YOUR TASK -
Copy every line of the data exactly, leaving nothing out.

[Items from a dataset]

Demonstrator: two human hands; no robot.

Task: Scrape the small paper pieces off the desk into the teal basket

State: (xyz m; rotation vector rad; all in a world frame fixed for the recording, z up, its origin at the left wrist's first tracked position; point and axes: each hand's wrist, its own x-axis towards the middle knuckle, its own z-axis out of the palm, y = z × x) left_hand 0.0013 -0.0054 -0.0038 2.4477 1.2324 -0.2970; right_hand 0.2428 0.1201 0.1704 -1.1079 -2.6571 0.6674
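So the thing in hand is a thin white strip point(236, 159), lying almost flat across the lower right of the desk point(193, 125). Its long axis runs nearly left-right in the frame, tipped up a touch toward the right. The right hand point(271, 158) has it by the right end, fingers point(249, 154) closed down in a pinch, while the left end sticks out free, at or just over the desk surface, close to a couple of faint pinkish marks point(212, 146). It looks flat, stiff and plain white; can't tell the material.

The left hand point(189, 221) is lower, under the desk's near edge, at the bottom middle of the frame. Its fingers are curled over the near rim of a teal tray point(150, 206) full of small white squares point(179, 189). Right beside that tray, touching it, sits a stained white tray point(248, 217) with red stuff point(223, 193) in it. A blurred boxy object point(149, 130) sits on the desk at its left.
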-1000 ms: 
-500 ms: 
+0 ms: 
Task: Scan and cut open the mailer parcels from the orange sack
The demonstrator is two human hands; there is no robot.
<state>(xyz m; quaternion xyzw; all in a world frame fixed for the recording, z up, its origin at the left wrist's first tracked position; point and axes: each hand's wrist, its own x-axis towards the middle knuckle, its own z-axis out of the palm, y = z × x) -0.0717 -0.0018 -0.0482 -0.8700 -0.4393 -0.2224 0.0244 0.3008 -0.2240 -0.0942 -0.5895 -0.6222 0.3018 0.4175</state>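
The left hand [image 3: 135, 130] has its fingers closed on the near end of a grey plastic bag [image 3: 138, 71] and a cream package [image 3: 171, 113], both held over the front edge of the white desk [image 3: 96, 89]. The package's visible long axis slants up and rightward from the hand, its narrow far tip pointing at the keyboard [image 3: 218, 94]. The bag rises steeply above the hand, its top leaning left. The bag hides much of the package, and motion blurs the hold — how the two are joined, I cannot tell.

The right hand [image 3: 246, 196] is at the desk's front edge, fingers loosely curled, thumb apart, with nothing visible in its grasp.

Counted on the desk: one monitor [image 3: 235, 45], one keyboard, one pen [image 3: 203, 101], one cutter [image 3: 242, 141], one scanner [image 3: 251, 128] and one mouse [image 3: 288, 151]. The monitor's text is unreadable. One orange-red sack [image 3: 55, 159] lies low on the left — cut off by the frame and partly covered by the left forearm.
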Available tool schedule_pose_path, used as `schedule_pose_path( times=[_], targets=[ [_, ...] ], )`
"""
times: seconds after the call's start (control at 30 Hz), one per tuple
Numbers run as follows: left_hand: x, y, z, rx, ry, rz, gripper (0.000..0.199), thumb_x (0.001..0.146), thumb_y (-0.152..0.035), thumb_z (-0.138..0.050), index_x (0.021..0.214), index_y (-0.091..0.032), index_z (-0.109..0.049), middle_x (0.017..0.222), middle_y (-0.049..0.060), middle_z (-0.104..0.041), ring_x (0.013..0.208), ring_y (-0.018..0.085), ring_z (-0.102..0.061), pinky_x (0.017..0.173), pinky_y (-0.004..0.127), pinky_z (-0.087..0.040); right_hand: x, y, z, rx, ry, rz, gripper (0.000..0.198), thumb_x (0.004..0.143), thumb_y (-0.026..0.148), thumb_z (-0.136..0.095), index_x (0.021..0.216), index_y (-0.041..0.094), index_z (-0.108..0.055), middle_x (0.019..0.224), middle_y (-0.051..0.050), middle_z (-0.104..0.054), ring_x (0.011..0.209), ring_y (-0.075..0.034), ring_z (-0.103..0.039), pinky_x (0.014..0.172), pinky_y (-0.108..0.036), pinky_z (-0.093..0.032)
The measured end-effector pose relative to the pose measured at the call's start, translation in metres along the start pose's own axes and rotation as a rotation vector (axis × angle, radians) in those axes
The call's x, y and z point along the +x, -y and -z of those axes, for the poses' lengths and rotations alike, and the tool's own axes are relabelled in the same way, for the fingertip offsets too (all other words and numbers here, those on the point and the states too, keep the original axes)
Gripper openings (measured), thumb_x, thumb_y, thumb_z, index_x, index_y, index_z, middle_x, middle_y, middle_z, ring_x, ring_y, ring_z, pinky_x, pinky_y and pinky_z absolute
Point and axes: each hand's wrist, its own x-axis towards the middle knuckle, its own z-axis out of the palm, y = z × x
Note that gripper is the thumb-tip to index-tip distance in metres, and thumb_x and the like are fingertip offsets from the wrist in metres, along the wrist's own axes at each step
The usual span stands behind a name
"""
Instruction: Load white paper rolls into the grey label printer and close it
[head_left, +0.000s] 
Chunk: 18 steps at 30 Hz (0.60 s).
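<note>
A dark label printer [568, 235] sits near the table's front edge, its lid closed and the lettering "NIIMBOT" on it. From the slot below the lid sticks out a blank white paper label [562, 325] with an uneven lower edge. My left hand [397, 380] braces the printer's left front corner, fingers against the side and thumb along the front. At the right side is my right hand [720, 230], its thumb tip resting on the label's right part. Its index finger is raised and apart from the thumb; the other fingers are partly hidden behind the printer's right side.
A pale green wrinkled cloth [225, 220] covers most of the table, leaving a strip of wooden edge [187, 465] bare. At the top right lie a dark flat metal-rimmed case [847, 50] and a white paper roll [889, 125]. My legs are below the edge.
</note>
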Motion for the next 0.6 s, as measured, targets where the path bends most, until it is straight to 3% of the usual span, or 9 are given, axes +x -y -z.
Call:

ANSWER SECTION -
Demonstrator: two human hands; no robot.

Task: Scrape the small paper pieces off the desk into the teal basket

State: (xyz m; rotation vector rad; all in a world frame fixed for the recording, z up, its origin at the left wrist's first tracked position; point and axes: each hand's wrist, its own x-axis towards the middle knuckle, its own z-axis out of the palm, y = z × x) left_hand 0.0013 -0.0054 -0.0038 2.4477 1.2324 -0.2970; right_hand 0.2428 0.1201 0.1704 -1.1079 -2.6571 0.6674
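So the thing in hand is a thin white strip point(236, 159), lying almost flat across the lower right of the desk point(193, 125). Its long axis runs nearly left-right in the frame, tipped up a touch toward the right. The right hand point(271, 158) has it by the right end, fingers point(249, 154) closed down in a pinch, while the left end sticks out free, at or just over the desk surface, close to a couple of faint pinkish marks point(212, 146). It looks flat, stiff and plain white; can't tell the material.

The left hand point(189, 221) is lower, under the desk's near edge, at the bottom middle of the frame. Its fingers are curled over the near rim of a teal tray point(150, 206) full of small white squares point(179, 189). Right beside that tray, touching it, sits a stained white tray point(248, 217) with red stuff point(223, 193) in it. A blurred boxy object point(149, 130) sits on the desk at its left.
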-1000 ms: 
-500 ms: 
+0 ms: 
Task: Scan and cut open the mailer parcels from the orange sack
The demonstrator is two human hands; there is no robot.
<state>(xyz m; quaternion xyzw; all in a world frame fixed for the recording, z up, its origin at the left wrist's first tracked position; point and axes: each hand's wrist, its own x-axis towards the middle knuckle, its own z-axis out of the palm, y = z × x) -0.0717 -0.0018 -0.0482 -0.8700 -0.4393 -0.2224 0.0244 0.3008 -0.2240 -0.0942 -0.5895 -0.6222 0.3018 0.4175</state>
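The left hand [image 3: 135, 130] has its fingers closed on the near end of a grey plastic bag [image 3: 138, 71] and a cream package [image 3: 171, 113], both held over the front edge of the white desk [image 3: 96, 89]. The package's visible long axis slants up and rightward from the hand, its narrow far tip pointing at the keyboard [image 3: 218, 94]. The bag rises steeply above the hand, its top leaning left. The bag hides much of the package, and motion blurs the hold — how the two are joined, I cannot tell.

The right hand [image 3: 246, 196] is at the desk's front edge, fingers loosely curled, thumb apart, with nothing visible in its grasp.

Counted on the desk: one monitor [image 3: 235, 45], one keyboard, one pen [image 3: 203, 101], one cutter [image 3: 242, 141], one scanner [image 3: 251, 128] and one mouse [image 3: 288, 151]. The monitor's text is unreadable. One orange-red sack [image 3: 55, 159] lies low on the left — cut off by the frame and partly covered by the left forearm.
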Available tool schedule_pose_path, used as `schedule_pose_path( times=[_], targets=[ [_, ...] ], )`
"""
times: seconds after the call's start (control at 30 Hz), one per tuple
Numbers run as follows: left_hand: x, y, z, rx, ry, rz, gripper (0.000..0.199), thumb_x (0.001..0.146), thumb_y (-0.152..0.035), thumb_z (-0.138..0.050), index_x (0.021..0.214), index_y (-0.091..0.032), index_z (-0.109..0.049), middle_x (0.017..0.222), middle_y (-0.049..0.060), middle_z (-0.104..0.041), ring_x (0.013..0.208), ring_y (-0.018..0.085), ring_z (-0.102..0.061), pinky_x (0.017..0.173), pinky_y (-0.004..0.127), pinky_z (-0.087..0.040); right_hand: x, y, z, rx, ry, rz, gripper (0.000..0.198), thumb_x (0.004..0.143), thumb_y (-0.026..0.148), thumb_z (-0.136..0.095), index_x (0.021..0.216), index_y (-0.041..0.094), index_z (-0.108..0.055), middle_x (0.019..0.224), middle_y (-0.051..0.050), middle_z (-0.104..0.054), ring_x (0.011..0.209), ring_y (-0.075..0.034), ring_z (-0.103..0.039), pinky_x (0.014..0.172), pinky_y (-0.108..0.036), pinky_z (-0.093..0.032)
The measured end-effector pose relative to the pose measured at the call's start, translation in metres along the start pose's own axes and rotation as a rotation vector (axis × angle, radians) in those axes
The call's x, y and z point along the +x, -y and -z of those axes, for the poses' lengths and rotations alike, and the tool's own axes are relabelled in the same way, for the fingertip offsets too (all other words and numbers here, those on the point and the states too, keep the original axes)
Gripper openings (measured), thumb_x, thumb_y, thumb_z, index_x, index_y, index_z, middle_x, middle_y, middle_z, ring_x, ring_y, ring_z, pinky_x, pinky_y and pinky_z absolute
Point and axes: each hand's wrist, its own x-axis towards the middle knuckle, its own z-axis out of the palm, y = z × x
Note that gripper is the thumb-tip to index-tip distance in metres, and thumb_x and the like are fingertip offsets from the wrist in metres, along the wrist's own axes at each step
The usual span stands behind a name
"""
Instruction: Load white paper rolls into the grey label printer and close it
[head_left, +0.000s] 
Chunk: 18 steps at 30 Hz (0.60 s).
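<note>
A dark label printer [568, 235] sits near the table's front edge, its lid closed and the lettering "NIIMBOT" on it. From the slot below the lid sticks out a blank white paper label [562, 325] with an uneven lower edge. My left hand [397, 380] braces the printer's left front corner, fingers against the side and thumb along the front. At the right side is my right hand [720, 230], its thumb tip resting on the label's right part. Its index finger is raised and apart from the thumb; the other fingers are partly hidden behind the printer's right side.
A pale green wrinkled cloth [225, 220] covers most of the table, leaving a strip of wooden edge [187, 465] bare. At the top right lie a dark flat metal-rimmed case [847, 50] and a white paper roll [889, 125]. My legs are below the edge.
</note>
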Motion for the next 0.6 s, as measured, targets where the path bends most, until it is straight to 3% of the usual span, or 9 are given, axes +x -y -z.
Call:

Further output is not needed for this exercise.